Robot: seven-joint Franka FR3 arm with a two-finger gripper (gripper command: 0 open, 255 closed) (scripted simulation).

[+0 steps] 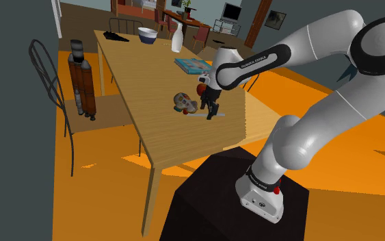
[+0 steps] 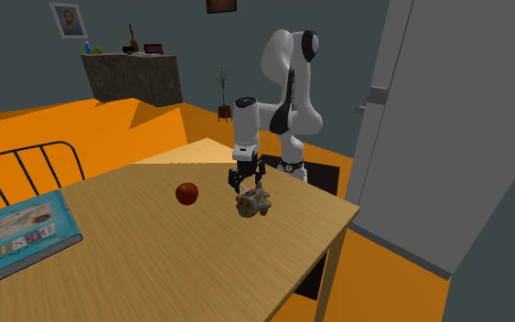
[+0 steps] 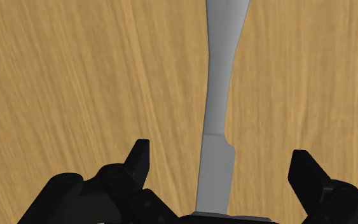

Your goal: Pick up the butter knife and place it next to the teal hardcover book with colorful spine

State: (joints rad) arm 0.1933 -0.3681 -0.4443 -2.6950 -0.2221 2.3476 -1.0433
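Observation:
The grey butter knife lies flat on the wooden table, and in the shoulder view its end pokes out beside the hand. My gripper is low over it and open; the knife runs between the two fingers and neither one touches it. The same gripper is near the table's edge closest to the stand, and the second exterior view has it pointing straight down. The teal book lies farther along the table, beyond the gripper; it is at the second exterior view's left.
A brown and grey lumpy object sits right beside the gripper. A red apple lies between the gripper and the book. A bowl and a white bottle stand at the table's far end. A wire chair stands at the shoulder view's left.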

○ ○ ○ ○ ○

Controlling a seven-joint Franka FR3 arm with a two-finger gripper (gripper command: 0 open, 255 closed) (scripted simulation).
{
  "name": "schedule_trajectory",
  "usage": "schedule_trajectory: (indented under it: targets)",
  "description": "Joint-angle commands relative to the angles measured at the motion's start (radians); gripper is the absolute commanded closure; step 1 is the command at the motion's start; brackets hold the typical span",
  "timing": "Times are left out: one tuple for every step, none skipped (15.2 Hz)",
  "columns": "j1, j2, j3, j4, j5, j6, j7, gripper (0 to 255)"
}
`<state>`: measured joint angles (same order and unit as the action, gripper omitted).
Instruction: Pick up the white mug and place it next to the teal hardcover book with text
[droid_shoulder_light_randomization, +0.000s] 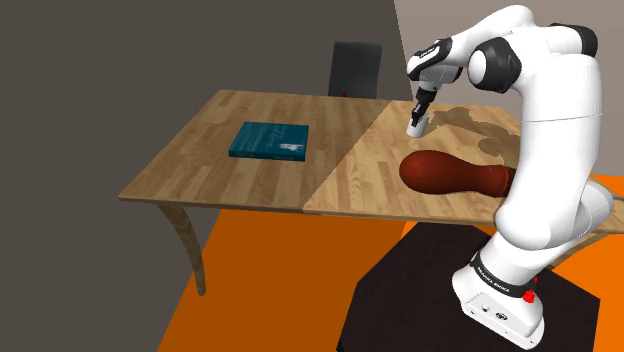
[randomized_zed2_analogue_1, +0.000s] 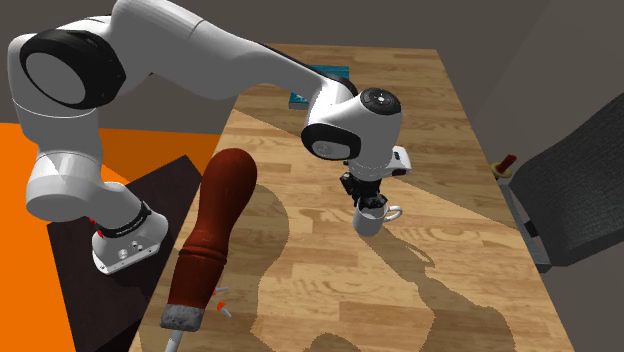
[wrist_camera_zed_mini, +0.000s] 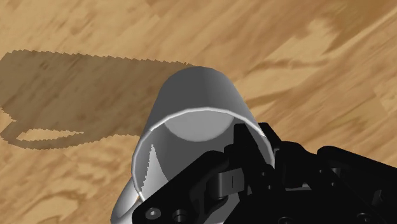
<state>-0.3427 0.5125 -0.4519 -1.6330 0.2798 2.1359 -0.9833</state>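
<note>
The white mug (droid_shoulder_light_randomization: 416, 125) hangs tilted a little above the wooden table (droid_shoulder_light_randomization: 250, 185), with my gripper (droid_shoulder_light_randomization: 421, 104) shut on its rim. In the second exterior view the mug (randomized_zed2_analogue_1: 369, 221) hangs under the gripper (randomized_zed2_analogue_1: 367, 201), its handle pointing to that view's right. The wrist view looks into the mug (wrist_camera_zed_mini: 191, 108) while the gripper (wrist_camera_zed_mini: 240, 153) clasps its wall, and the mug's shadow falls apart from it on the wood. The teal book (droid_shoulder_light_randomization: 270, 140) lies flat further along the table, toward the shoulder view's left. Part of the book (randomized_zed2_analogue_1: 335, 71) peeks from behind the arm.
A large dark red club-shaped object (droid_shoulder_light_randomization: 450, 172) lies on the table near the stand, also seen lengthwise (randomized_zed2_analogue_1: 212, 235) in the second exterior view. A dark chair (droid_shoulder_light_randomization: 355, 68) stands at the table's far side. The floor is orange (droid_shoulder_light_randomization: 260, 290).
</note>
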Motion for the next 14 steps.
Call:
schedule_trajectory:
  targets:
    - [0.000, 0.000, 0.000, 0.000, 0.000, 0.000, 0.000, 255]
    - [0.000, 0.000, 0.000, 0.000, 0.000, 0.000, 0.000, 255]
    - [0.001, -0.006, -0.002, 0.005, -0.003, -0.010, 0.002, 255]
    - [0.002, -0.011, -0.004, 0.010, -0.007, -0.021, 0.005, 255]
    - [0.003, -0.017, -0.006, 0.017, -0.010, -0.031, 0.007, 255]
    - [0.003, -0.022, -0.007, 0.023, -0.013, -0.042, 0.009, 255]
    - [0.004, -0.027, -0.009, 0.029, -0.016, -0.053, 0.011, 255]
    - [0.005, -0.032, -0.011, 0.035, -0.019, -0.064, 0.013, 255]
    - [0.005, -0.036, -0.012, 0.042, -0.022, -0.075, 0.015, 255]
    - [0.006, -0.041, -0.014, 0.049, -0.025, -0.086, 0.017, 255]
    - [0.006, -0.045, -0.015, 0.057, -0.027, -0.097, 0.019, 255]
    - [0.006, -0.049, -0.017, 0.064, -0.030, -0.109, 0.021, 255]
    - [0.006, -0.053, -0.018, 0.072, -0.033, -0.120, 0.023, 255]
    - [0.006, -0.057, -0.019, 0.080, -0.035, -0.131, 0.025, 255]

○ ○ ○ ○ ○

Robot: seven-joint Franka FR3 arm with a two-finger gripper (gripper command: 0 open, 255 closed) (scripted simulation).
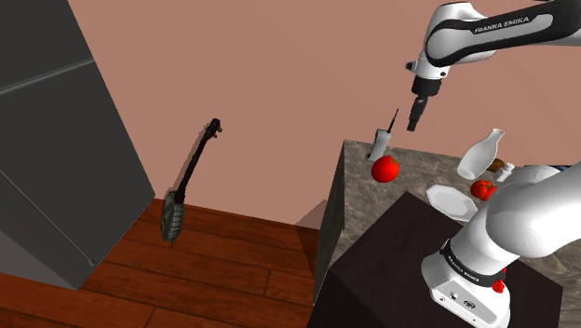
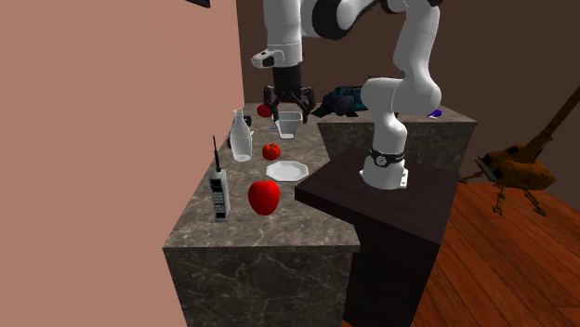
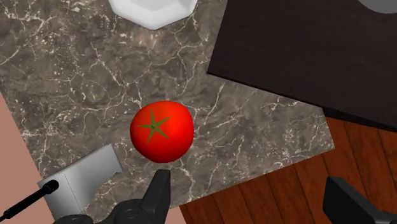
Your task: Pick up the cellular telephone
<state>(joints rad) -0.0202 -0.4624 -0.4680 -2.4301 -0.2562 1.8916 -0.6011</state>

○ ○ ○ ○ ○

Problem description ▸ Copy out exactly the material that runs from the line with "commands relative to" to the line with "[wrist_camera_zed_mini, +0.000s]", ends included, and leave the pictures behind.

Answer box ▸
  "description": "Joint-angle commands relative to the angles measured at the motion's start (radians); gripper is the absolute commanded closure; step 1 is the command at the motion's start; brackets hold the typical span",
  "timing": "Times are left out: one tuple for every step, none skipped (15.2 Hz)",
  "columns": "j1, j2, j3, j4, j5, j6, j7, gripper (0 to 255)"
}
`<state>`: measured joint angles (same order and unit as the action, gripper omitted).
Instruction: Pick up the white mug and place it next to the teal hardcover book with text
[droid_shoulder_light_randomization, +0.000s] 
[randomized_zed2_analogue_1, +0.000s] 
[wrist_camera_zed_mini, +0.000s] 

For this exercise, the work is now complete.